Sunday, October 16, 2005

the princess of paranoia

THE PRINCESS OF PARANOIA

She's entered the building.

Wearing a Cinderella-sweet dress that hides steel toe-capped boots just perfect for stamping on any stray emotions. Naughty little things, those emotions. They think they can have their own way.

Princess of Paranoia says they can't.

She says she is the boss and that she will crush those deviant emotions beneath her feet as if they were eggshells.

She tries to tell me that she is doing this for my own best interests. She says she cares about me. She says she's protecting me from hurt.

But actually she's trying to take out my heart with a spoon and lock it away in a metal box.

And she wants to steal my voice. Suck it out of me and seal it in a shell, like in the little mermaid.

I don't like the Princess of Paranoia.

She's a spoilt, selfish, petulant brat.

I want to whup her Royal ass until she picks up her twenty-three layers of crystal-encrusted net skirt and runs for the hills.

But I'm so small and she's so big, I don't think I can beat her on my own. She took away my only weapon. She waited until I wasn't looking and she stole my bow and arrows. The bow was made of heart strings and the arrows were made of S's words. They were the only things that could pierce the Princess's jewelled bodice and hurt her. And now I don't have them.

She laughs at me. Tells me I should ask S for another bow and more arrows. But then she laughs even louder and even harder in that cruel way and says that they won't be the same if I have to ask. The best arrows are ones that are freely given. And that if I have to ask S for them then they are not the true arrows I need. She says that S will not know I need these arrows.

And so I am weaponless, standing on a battlefield. Exposed and vulnerable and very very frightened.

And with my last shred of defiance I'm going to take a deep breath and shout at the top of my voice. So that it echoes for miles around.....

Fuck you, Princess of Paranoia, you don't belong here.

And just hope that 4,000 miles away, S hears me.

7 Comments:

Blogger Evil Minx said...

You yell, DF, you yell and scream and shout and I promise you that not only will S hear, S will turn and shoot a flamethrower at that bitch of a Princess, and demolish her.

I know this because the Princess's brother sometimes sits on my shoulder, and I've learned to shrug him off and then crush him under my shoe. The bastard.

Am sending you good faith vibes, honey. Jump and catch 'em!

Minxxxx

12:18 PM  
Blogger papamamba said...

you still hace a weapon, your voice. and you're using it. sending energy...

3:57 PM  
Blogger Morris said...

I'm happy you two are doing so well.

Mr. Morris
Ask Morris

4:38 PM  
Blogger Deadly Female said...

jeff - it is so hard, but I am being re-armed

minx - I caught the good vibes, thank you so much - and S does indeed possess a flamethrower, one that she uses without being asked, the very best kind

papamamba - yes I still have my voice and I will continue to use it. thank you for the energy.

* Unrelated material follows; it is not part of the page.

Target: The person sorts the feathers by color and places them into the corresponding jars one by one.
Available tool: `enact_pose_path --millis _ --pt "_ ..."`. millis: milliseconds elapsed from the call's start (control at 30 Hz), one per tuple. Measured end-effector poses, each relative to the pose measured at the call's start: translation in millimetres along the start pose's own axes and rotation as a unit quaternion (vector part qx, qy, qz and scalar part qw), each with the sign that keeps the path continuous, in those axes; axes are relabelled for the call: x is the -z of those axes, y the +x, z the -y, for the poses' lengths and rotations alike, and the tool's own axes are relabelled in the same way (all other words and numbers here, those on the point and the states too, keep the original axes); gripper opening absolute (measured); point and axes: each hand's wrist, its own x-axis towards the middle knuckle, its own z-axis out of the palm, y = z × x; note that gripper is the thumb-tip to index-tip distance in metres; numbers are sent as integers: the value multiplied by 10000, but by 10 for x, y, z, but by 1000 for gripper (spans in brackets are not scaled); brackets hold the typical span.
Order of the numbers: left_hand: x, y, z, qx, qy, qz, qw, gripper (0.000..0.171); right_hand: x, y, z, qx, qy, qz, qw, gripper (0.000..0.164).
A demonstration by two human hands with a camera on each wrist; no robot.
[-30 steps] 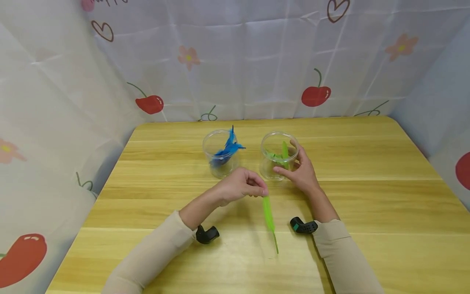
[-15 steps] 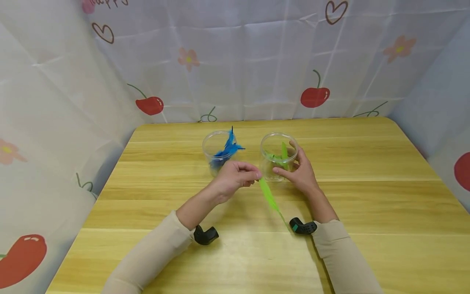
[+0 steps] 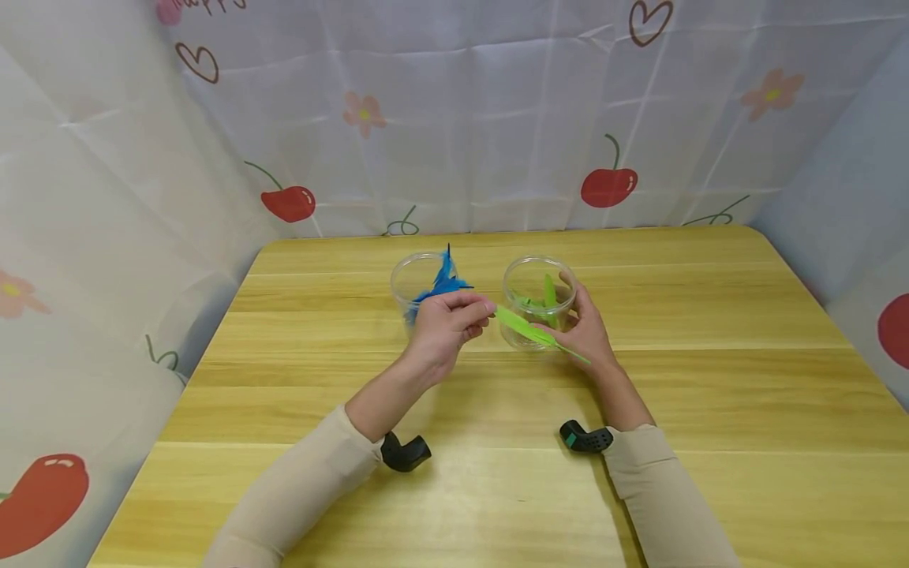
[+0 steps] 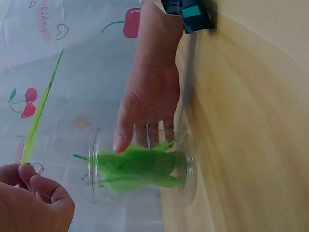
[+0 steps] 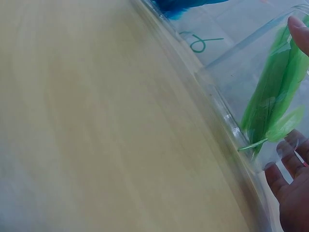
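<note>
My left hand (image 3: 446, 331) pinches a lime-green feather (image 3: 524, 326) by its soft tip, between thumb and forefinger. The bare quill points to the right, and in the head view the feather crosses in front of a clear jar (image 4: 92, 169). Inside this jar, several green feathers (image 4: 130, 169) stand bunched, one quill reaching past the rim. My right hand (image 3: 588, 335) grips the jar from its right side, thumb (image 4: 126, 125) toward the front and fingers (image 5: 289, 159) round the far side. The jar stands upright on the wooden table (image 3: 497, 489).
A second clear jar (image 3: 401, 293) with blue feathers (image 3: 446, 280) stands to the left, partly behind my left hand. A white curtain (image 3: 469, 118) printed with cherries and hearts hangs beyond the table's back edge. Black wrist devices (image 3: 585, 436) sit at both cuffs.
My left hand has risen away from the table's front, and the green feather has swung from hanging down to pointing right. My right hand has kept its grip on the jar.
</note>
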Motion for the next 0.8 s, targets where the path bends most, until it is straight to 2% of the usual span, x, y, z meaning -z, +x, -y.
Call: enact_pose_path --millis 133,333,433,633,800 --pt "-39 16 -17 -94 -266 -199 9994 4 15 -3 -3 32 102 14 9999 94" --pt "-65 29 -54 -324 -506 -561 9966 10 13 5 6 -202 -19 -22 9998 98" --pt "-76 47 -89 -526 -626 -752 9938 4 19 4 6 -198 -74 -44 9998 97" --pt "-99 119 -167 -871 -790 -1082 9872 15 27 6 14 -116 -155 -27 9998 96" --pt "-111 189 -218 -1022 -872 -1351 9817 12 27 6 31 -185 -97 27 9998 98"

morris - I did consider deleting your comment, however I feel that would give you exactly the response you wished for. So, being the fair-minded person that I am, I have decided to leave it here for all to see. I am happy that you are able to find pleasure in someone else's sadness, that is a rare characteristic and one that I, for one, would hate to possess.

6:19 PM  
Blogger CycleGuy said...

Be strong and ignore the princess... I'm sure that S hears you, just as you would hear her.

7:10 PM  
Blogger natty68 said...

*hugs* honey.

Offers up a brand new set of bow and arrows just for your use.. *hugs*

10:18 PM  
Blogger Sasha said...

you're so much bigger than that bitch. so much bigger.